Tripi. Y ya.

Estoy lavando la colchoneta de la gatera de Tripi. Olía a su orín. De mearse encima cuando le llevamos al veterinario la última vez (bueno... la penúltima). Ya iba muy mal. Agotado. Creo que usó sus últimas fuerzas para trepar sobre mi camiseta, cuando le intentábamos encontrar la vena. Era lo lógico. Yo le salvaba siempre de todo. O al menos de todo lo que podía salvarle. La verdad es que yo también treparía a la camiseta de Jon si me sintiera asustado y sin fuerzas. De hecho, en estos dos días de mierda, he trepado a la camiseta de Jon varias veces. Y me ha ido bien. Ya no tengo los ojos como pelotas de golf. Ahora estoy en formato ping-pong. Creo que para mañana ya volveré a tener mis párpados corrientes y aburridos de toda la vida. Las ojeras aún no se me han ido. Y no sé por qué, si me caigo de sueño por las esquinas. De hecho, lo único que quiero en todo momento es dormir. Silencio, manta, rincón y dormir. Me duele la parte baja de la espalda y tengo la boca llena de llagas. La tristeza es algo curioso. Nos aniquila muy silenciosamente. Por eso defiendo siempre tanto la risa. La risa es lo único que puede salvarnos de cualquier cosa. Jon me dice que adopte a otro gato. Que ahora hay hueco libre en la tribu. Pero a mí no me apetece mucho ahora mismo ponerme a  mirar gatos. No sé por qué, pero aún no. Ahora solo dormir y dejar que este tren se encaje de nuevo en sus raíles. Que siempre lo hace. Es un hecho.
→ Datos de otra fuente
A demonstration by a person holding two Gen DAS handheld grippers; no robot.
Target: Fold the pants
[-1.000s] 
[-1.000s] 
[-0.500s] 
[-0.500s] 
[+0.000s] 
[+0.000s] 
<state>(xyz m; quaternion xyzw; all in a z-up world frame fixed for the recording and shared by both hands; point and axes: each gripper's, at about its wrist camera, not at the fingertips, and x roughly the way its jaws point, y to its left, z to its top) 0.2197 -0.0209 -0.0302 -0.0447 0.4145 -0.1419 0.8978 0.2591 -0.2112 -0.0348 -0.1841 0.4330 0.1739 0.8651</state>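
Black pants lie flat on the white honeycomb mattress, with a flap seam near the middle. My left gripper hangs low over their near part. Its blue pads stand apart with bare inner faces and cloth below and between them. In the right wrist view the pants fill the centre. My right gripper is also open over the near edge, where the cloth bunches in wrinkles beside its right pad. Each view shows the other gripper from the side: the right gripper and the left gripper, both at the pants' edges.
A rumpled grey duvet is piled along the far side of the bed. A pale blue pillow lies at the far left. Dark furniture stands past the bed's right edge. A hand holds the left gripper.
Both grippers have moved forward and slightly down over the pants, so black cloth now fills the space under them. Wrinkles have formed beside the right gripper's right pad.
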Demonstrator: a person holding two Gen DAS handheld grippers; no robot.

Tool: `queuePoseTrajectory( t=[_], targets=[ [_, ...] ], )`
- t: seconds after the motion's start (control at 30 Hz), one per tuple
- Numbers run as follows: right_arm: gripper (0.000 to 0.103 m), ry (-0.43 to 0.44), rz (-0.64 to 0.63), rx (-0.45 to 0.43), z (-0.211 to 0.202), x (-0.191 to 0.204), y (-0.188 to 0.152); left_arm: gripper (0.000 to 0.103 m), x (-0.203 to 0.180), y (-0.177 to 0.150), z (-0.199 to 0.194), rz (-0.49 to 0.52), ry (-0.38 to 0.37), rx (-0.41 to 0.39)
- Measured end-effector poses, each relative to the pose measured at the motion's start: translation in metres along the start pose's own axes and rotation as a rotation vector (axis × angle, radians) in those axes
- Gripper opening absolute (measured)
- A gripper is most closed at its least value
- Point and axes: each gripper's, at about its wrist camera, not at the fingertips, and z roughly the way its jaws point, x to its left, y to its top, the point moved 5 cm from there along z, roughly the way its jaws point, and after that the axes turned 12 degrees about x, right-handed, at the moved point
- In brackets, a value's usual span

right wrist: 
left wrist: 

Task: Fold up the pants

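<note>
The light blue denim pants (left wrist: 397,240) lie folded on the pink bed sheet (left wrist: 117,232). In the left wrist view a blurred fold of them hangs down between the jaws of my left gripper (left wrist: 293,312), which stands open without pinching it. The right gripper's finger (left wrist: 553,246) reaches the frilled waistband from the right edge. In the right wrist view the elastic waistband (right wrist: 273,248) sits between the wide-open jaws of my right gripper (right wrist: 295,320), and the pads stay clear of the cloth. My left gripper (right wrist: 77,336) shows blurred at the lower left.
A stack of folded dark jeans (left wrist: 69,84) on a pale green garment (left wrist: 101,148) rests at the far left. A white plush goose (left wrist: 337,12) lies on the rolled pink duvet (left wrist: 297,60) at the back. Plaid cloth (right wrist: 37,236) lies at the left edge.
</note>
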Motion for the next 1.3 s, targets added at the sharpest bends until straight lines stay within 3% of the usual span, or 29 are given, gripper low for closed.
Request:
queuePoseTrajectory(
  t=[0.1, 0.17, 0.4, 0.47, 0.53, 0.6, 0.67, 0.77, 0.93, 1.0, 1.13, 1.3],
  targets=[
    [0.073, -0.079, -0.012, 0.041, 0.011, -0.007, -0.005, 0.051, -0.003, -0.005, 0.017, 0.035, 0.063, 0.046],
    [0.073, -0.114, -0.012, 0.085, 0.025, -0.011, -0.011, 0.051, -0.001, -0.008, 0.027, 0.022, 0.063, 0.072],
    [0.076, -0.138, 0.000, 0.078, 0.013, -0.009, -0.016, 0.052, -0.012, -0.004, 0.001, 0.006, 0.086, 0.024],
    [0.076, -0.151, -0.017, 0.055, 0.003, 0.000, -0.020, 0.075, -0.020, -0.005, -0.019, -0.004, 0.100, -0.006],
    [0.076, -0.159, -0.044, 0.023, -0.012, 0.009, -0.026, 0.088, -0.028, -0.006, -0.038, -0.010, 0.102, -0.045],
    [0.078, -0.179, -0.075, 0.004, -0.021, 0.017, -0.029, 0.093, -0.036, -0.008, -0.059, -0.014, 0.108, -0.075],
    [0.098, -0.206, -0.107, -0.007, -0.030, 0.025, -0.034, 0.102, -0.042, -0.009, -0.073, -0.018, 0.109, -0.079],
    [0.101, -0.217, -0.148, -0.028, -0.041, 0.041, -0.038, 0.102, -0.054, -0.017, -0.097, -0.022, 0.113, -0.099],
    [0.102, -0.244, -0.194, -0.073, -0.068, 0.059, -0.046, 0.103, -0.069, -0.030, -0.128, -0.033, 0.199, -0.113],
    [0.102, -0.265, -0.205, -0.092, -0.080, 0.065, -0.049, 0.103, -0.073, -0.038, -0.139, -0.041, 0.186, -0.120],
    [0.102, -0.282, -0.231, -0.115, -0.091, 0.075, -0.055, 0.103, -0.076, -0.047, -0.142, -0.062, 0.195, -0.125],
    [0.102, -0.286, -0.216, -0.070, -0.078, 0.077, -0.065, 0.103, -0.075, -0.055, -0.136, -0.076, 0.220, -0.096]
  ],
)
Tequila sigue tristona y desconcertada. Peyote, ya no. Peyote vuelve a rebotar en las paredes, trepar por los árboles y aniquilar lagartijas. Mola, Peyote. A él sí que va a ser durísimo perderle. Las cosas enérgicas dejan mucho más hueco que las lánguidas. Acuérdate de eso cuando tengas tentaciones de lloriquear. Nadie añora a los lloricas. Lo decía mi abuela Agra. Qué razón tenía.

Me canso de verme esta cara de imbécil en el espejo.